POJ-3349 Snowflake Snow Snowflakes(哈希表的数字分析法构造+链地址法处理冲突)
借鉴地址:https://blog.youkuaiyun.com/lyy289065406/article/details/6647351
| Time Limit: 4000MS | Memory Limit: 65536K | |
Description
You may have heard that no two snowflakes are alike. Your task is to write a program to determine whether this is really true. Your program will read information about a collection of snowflakes, and search for a pair that may be identical. Each snowflake has six arms. For each snowflake, your program will be provided with a measurement of the length of each of the six arms. Any pair of snowflakes which have the same lengths of corresponding arms should be flagged by your program as possibly identical.
Input
The first line of input will contain a single integer n, 0 < n ≤ 100000, the number of snowflakes to follow. This will be followed by n lines, each describing a snowflake. Each snowflake will be described by a line containing six integers (each integer is at least 0 and less than 10000000), the lengths of the arms of the snow ake. The lengths of the arms will be given in order around the snowflake (either clockwise or counterclockwise), but they may begin with any of the six arms.
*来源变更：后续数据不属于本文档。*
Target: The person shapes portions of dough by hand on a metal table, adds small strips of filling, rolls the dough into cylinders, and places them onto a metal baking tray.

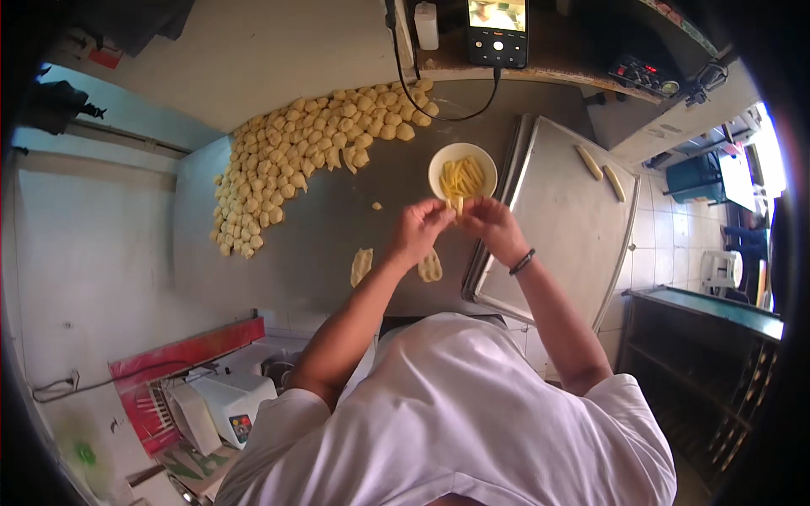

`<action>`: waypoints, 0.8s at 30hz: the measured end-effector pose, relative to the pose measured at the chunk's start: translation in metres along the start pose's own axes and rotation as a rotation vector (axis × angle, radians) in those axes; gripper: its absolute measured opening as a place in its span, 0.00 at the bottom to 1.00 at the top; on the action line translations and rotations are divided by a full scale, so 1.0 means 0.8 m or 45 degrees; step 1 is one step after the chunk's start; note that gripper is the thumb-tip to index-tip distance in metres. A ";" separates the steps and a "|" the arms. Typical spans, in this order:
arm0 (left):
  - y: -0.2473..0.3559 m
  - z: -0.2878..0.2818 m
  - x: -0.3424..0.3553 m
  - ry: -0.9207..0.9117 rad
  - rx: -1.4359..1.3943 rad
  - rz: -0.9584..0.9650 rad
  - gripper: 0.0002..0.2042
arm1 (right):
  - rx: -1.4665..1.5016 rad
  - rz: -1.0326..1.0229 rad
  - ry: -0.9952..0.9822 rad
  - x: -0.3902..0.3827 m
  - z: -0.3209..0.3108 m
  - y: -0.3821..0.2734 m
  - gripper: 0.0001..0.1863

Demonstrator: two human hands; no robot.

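Just below a white bowl (440,165) of yellow strips (463,175), my left hand (420,224) and my right hand (494,228) meet, their fingers closed on a small pale dough piece (456,208), apparently around a yellow strip; details are too small to tell. Beneath them lie two flattened dough ovals (362,266) (429,271), the right one partly behind my left hand. A small dough scrap (377,206) lies left of my hands on the steel worktable (321,228).
Many dough balls (299,139) cover the table's upper left. Metal trays (558,240) at right carry two long dough rolls (589,162). A phone (498,54) with a cable stands on the back shelf, a machine (218,405) sits lower left, and a dark rack (692,354) stands lower right.
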State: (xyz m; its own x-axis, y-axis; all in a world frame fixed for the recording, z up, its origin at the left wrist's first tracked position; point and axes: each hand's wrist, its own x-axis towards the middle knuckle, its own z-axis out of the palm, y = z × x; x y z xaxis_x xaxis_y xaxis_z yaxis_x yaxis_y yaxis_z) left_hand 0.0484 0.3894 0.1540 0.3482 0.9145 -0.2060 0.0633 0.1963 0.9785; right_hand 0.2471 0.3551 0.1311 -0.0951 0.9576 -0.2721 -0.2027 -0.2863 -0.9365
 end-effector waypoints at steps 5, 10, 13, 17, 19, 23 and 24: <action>0.015 0.018 0.053 0.193 0.293 -0.095 0.11 | -0.832 -0.235 0.200 0.068 -0.037 -0.024 0.11; -0.006 0.021 0.077 0.339 0.892 0.188 0.09 | -1.671 -0.700 0.193 0.141 -0.054 -0.015 0.14; -0.031 0.014 0.066 0.528 0.793 0.250 0.09 | -1.955 -0.630 -0.030 0.168 -0.044 -0.011 0.13; -0.041 0.025 0.023 0.463 0.723 0.324 0.09 | -2.189 -0.591 -0.168 0.183 -0.045 -0.015 0.13; -0.039 0.037 0.001 0.525 0.510 0.131 0.09 | -2.292 -0.579 -0.208 0.185 -0.050 -0.015 0.14; -0.098 0.019 -0.024 0.573 0.416 0.239 0.11 | -2.230 -0.803 -0.148 0.202 -0.050 0.015 0.11; -0.096 0.012 -0.034 0.585 0.474 0.227 0.12 | -2.069 -0.829 -0.154 0.199 -0.046 0.011 0.10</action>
State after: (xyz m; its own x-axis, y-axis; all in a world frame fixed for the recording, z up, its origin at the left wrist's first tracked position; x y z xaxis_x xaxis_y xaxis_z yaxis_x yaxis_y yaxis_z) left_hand 0.0432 0.3457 0.0843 -0.0494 0.9970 0.0588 0.3921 -0.0348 0.9193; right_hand 0.2663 0.5062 0.0717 -0.4826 0.8629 0.1497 0.8518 0.5022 -0.1489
For example, the same snowflake could be described as 1 2 3 4 5 6 or 4 3 2 1 6 5.
Output
If all of the snowflakes are distinct, your program should print the message:
No two snowflakes are alike.
If there is a pair of possibly identical snow akes, your program should print the message:
Twin snowflakes found.
Sample Input
2 1 2 3 4 5 6 4 3 2 1 6 5
Sample Output
Twin snowflakes found.
Source
#include<iostream>
#include<stdlib.h>
#include<cstdio>
#include<string.h>
using namespace std;
#define prime 999983
struct Node1
{
long long len[6];
}snowflake[100001];
typedef struct Node2
{
long long len[6]; //记录6瓣叶子的长度信息
Node2* next;
}HashTable;
HashTable* Hash[prime+1]; //我的以后统一:HashTable 是 类的名字 ,Hash 是数组的名字。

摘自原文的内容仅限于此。